Sunday, June 2, 2013

Anemia During Pregnancy


During pregnancy, a woman's blood volume increases from about seven pints to about nine pints. As the blood volume increases, the level of hemoglobin in the blood remains constant which then results in a normal drop of the level of iron per pint of blood by approximately 20%. Usually this does not cause a problem in the healthy mama, but sometimes in the already nutritionally depleted mom, this can be an issue. It is also normal to notice a drop in the iron levels around the 28 week mark due to the increase in blood volume during that time. A rise in the hemoglobin at this time can signal a problem such as preeclampsia. So, with this in mind, what can a mama do to prevent or help treat anemia?
·         Increase your intake of water and cut out tea. Tea contains tannic acid which prevents the absorption of iron.
·         Floradix is also a very helpful way to up your iron levels. This can be found at the natural health food store.
·          Make sure you have an iron rich diet which does not necessarily need to come from eating red meats. Vegetarians may have a little more of a challenge, but dried fruits, dark green leafy vegetables, almonds, and sprouted grains and seeds are high in iron. Also, foods high in vitamin C help to enable iron absorption. Unsulphured Blackstrapp Molasses and Nettle tea taken several times a day is also a great way to boost iron levels.
·         Regarding iron supplementation, the iron most commonly prescribed to pregnant women is ferrous sulfate. This can cause stomach irritation and constipation. If an iron supplement is necessary, chelated forms of iron should be considered such as ferrous succinate which is more gentle on the stomach and bowels. Prenatal One by Rainbow Light is an excellent vitamin to take which has chelated iron in it.

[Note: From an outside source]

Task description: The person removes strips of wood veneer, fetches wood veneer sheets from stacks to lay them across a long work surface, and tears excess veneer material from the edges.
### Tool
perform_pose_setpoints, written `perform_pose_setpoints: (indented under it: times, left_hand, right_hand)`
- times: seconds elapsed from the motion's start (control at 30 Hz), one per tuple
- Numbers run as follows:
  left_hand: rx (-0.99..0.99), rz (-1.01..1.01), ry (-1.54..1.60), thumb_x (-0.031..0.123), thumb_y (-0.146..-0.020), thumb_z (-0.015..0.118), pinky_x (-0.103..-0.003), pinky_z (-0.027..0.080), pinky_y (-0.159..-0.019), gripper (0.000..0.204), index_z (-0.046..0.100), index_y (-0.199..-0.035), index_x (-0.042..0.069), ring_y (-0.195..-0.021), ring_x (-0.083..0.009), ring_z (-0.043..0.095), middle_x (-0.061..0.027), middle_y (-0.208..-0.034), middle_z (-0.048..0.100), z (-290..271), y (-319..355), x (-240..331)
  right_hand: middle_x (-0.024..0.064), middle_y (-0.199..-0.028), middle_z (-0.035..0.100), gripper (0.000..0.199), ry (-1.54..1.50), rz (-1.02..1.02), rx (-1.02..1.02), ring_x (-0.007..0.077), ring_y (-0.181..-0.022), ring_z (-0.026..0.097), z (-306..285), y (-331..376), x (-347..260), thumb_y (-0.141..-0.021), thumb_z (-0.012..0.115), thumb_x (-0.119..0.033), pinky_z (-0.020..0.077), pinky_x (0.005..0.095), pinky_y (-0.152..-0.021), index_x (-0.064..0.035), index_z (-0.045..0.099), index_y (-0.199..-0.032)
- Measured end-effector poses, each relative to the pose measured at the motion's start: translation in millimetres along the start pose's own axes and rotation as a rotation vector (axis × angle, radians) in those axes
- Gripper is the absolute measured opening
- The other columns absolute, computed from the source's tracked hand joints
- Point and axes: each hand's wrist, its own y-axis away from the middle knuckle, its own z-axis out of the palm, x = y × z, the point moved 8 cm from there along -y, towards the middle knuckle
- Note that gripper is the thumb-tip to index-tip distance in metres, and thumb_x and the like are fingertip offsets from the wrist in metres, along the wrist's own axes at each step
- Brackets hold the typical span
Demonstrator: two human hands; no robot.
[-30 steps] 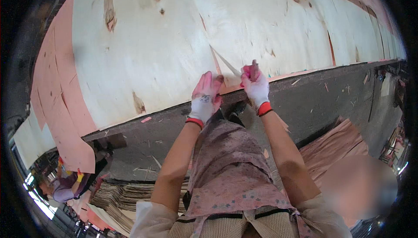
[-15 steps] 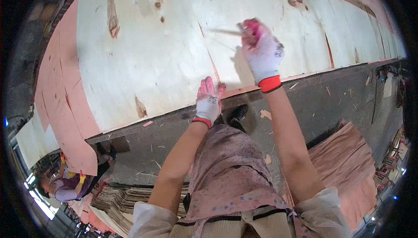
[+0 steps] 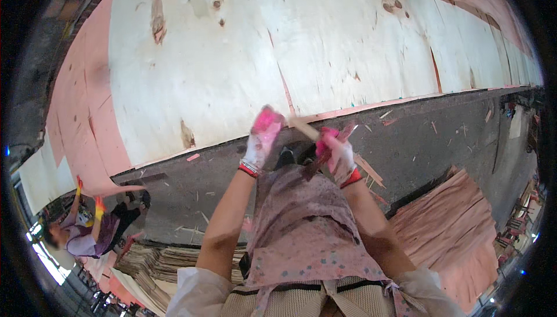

·         Rest is also one of the most important keys to prevent anemia during pregnancy.
Please note that any information in this article is information only, not medical advice, and is not intended to replace the advice from your physician or midwife.

Headaches During Pregnancy


The two primary causes of headaches in pregnancy are dehydration and hypoglycemia.  These problems can easily be remedied by eating small amounts of food frequently throughout the day and drinking a glass of water every two to three hours.  Anemia, constipation, and hormonal fluctuations  may also cause headaches.  Recent onset of headaches, especially those in the front of the head or those which recur regularly, are more concerning as these kinds of headaches are often related to toxemia.  You may ask yourself if the headache you are experiencing is like one you’ve had before.  This is the best gauge of whether your headache symptoms are a relatively benign aggravation or a new manifestation which you need to be worried about.  Headaches which do not differ in their character, frequency, or duration from before pregnancy and which were present for some time prior to pregnancy are not “fine”, but are probably not symptomatic of serious underlying problems.  Make notes of how the headaches feel, frequency, etc. to get a baseline and talk with your midwife or physician about this. 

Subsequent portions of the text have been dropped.